Relationships: Natasha Romanov & Tony Stark
Kudos: 10





	That Wouldn't Have Been You, Tony

**Author's Note:**

> I've never liked Pepper/Tony, and I will die on that hill. Not bashing, I just think it doesn't work, no matter how hard Marvel tries to force it. Tony and Nat would be great friends tho, and we don't get enough of them just hanging out.

Tony twisted the valve, starving his blowtorch of the oxyacetylene it needed to sustain its flame. The light and flame sputtered out and died. Like his first arc reactor, after the fight with Obadiah. For an inescapable fraction of a second, his heart seized in fear at the memory.

“I’d give up Iron Man.” He said, almost a whisper. He stared at the suit torso: scarred, charred, and hanging over his worktable on chains. Dummy looked up at him, waiting for instructions. He pulled the welding goggles off and tossed them on the table.

“What?” Natasha was on the couch behind him in his workshop, reading a thick book with Cyrillic characters on it. It’s cover was several shades of blue, and depicted a boy with a wand. Her arm was bandaged, another scar forming after another hard fight. He couldn’t see the confusion and concern in her eyes.

He patted out a staccato in his palm with the vice grip he’d been holding, a nervous tick of his. When Tony spoke again, his voice was louder, and certain. He spun around to face her, flashing his trademark cocksure smile. It died on his face as fast as it had appeared.

“I’d stop. Hang up the suit. Wipe the schematics from the servers. That’s why it didn’t work out. Why it would never have worked out. With Pepper.”

Natasha was quiet for a long moment, holding his gaze. She closed the book before she spoke. “That wouldn’t have been you, Tony.”

“No. No it would not have.” he said, giving a half-hearted smile and tossing the vice grip over his shoulder. It bounced off the surface of the workbench and kept going. Dummy rolled after it, whirring calmly; this was nothing new. Tony stalked over to the blender. 

“Drink?” He called back.

“Absolutely” she replied.

Ingredients were thrown into the blender. A minute later, Tony plopped onto his couch, handing her a glass. The pitcher went on the side table. Natasha stretched her legs out over his. They toasted silently and took large pulls of green fluid. Natasha coughed.

“Jesus, Tony. How much vodka did you put in this?”

Tony smiled, finishing his glass before answering. Like a plunger, he could already feel it soothing him. The healthy greens of his usual smoothies, and the warming, coping liquor mixed in.

“Half? Maybe more?”

She finished hers, exhaling heavily and offering the glass.

“Stoli?”

Tony laughed as he refilled their glasses, waving the empty pitcher to Dummy. The robot rolled over and grabbed the pitcher, before heading off to make another batch.

“Tito’s! Yet another example of us beating the Russians at their own game.”

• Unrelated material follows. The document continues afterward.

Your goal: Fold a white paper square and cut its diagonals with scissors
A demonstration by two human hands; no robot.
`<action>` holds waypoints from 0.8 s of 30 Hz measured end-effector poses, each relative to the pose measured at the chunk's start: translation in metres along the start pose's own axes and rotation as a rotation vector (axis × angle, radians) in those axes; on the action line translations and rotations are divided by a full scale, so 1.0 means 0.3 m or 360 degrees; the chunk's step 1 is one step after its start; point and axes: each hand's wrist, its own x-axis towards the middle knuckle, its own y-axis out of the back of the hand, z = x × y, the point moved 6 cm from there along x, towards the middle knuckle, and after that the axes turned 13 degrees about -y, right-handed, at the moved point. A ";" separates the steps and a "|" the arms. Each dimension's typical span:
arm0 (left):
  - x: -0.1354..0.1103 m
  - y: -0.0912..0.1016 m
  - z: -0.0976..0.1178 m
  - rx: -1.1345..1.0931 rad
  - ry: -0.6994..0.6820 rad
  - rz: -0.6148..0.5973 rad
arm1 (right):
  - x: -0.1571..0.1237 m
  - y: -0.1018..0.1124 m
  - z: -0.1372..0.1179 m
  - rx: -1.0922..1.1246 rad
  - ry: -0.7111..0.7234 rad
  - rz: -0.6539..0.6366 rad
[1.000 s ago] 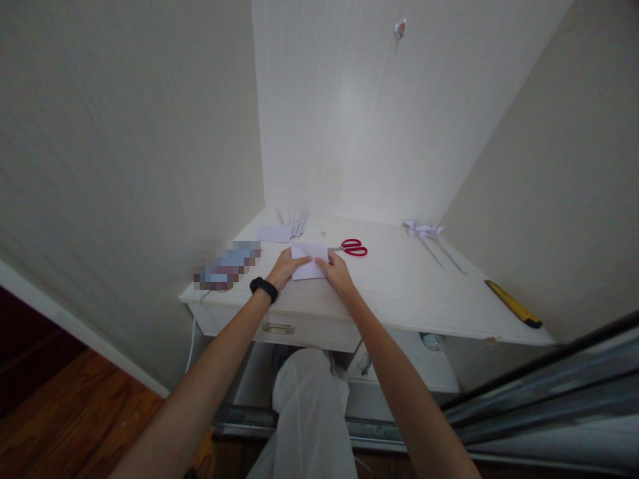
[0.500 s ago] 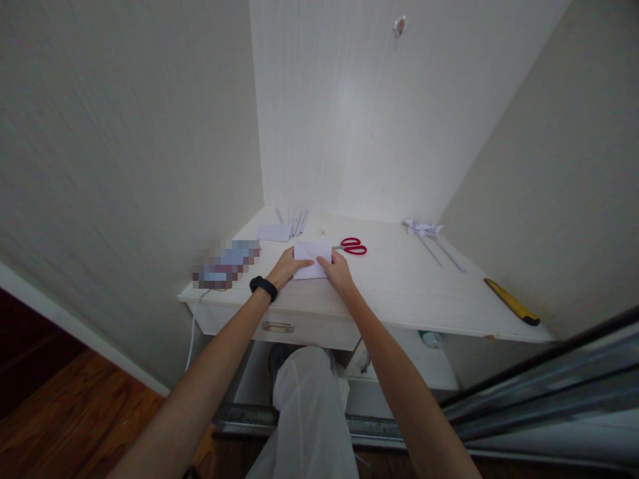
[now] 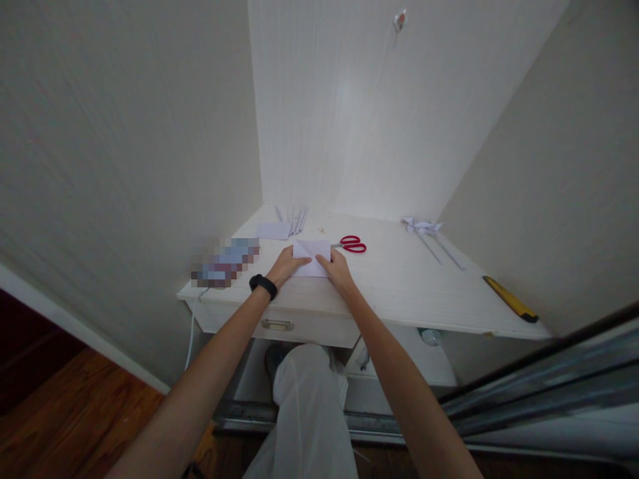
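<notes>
A small creased sheet of white paper is held just above or on the white desk near its front edge; I cannot tell whether it touches. My left hand grips its left side, thumb on top and fingers behind. On the right side my right hand pinches it the same way, and the two thumb tips lie close together near the middle. Red-handled scissors rest just beyond my right hand, their blades partly hidden behind the paper and hand.
Behind my left hand lie a paper sheet and several thin paper sticks. Two paper pinwheels on sticks lie at the back right. A yellow cutter is by the right wall. A pixelated item with a cable sits left on the desk.
Both hands keep their hold on the paper, with the thumbs shifted only very slightly. The whole view has moved a little.
</notes>
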 end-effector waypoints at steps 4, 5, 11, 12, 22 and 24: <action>0.005 0.007 -0.001 0.0064 -0.0027 0.0014 | 0.003 -0.006 0.005 0.0004 -0.0017 -0.0036; 0.006 0.010 0.001 0.0097 -0.0041 0.0020 | 0.004 -0.007 0.007 0.0004 -0.0028 -0.0042; 0.014 0.016 0.015 0.0275 -0.0107 0.0009 | 0.005 -0.008 0.006 -0.0018 -0.0025 -0.0027; 0.015 0.017 0.016 0.0299 -0.0112 0.0007 | 0.005 -0.007 0.006 -0.0030 -0.0024 -0.0024; 0.014 0.015 0.025 0.0412 -0.0134 -0.0014 | 0.005 -0.007 0.007 -0.0063 -0.0049 -0.0032; 0.016 0.017 0.024 0.0446 -0.0140 -0.0014 | 0.005 -0.008 0.007 -0.0052 -0.0041 -0.0042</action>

Nat playfully jabbed his ribs with her foot, laughing with him. “Hey now, nowadays I’m as Wonder Bread American as it gets!”

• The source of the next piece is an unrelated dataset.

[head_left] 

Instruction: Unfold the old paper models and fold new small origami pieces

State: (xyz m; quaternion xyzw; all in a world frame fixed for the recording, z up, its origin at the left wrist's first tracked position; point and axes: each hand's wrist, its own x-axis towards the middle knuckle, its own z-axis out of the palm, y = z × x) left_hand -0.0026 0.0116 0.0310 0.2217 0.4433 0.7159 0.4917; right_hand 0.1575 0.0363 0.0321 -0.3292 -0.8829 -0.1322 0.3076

“Says the spy reading Harry Potter and the Chamber of Blyat...”

Tony grinned and sipped from his drink. They’d spent many evenings like this, hanging out together in his lab. Most of the time they didn’t interact, just enjoying each other’s company. Tony would work on the suits and Nat would read, or spar with some training bots he’d been building for the team. His grin softened. On the bad days like today, she was one of only a few people he actually wanted around, who made him laugh. They both had that same hollow look in their eyes, though they were both good at hiding it.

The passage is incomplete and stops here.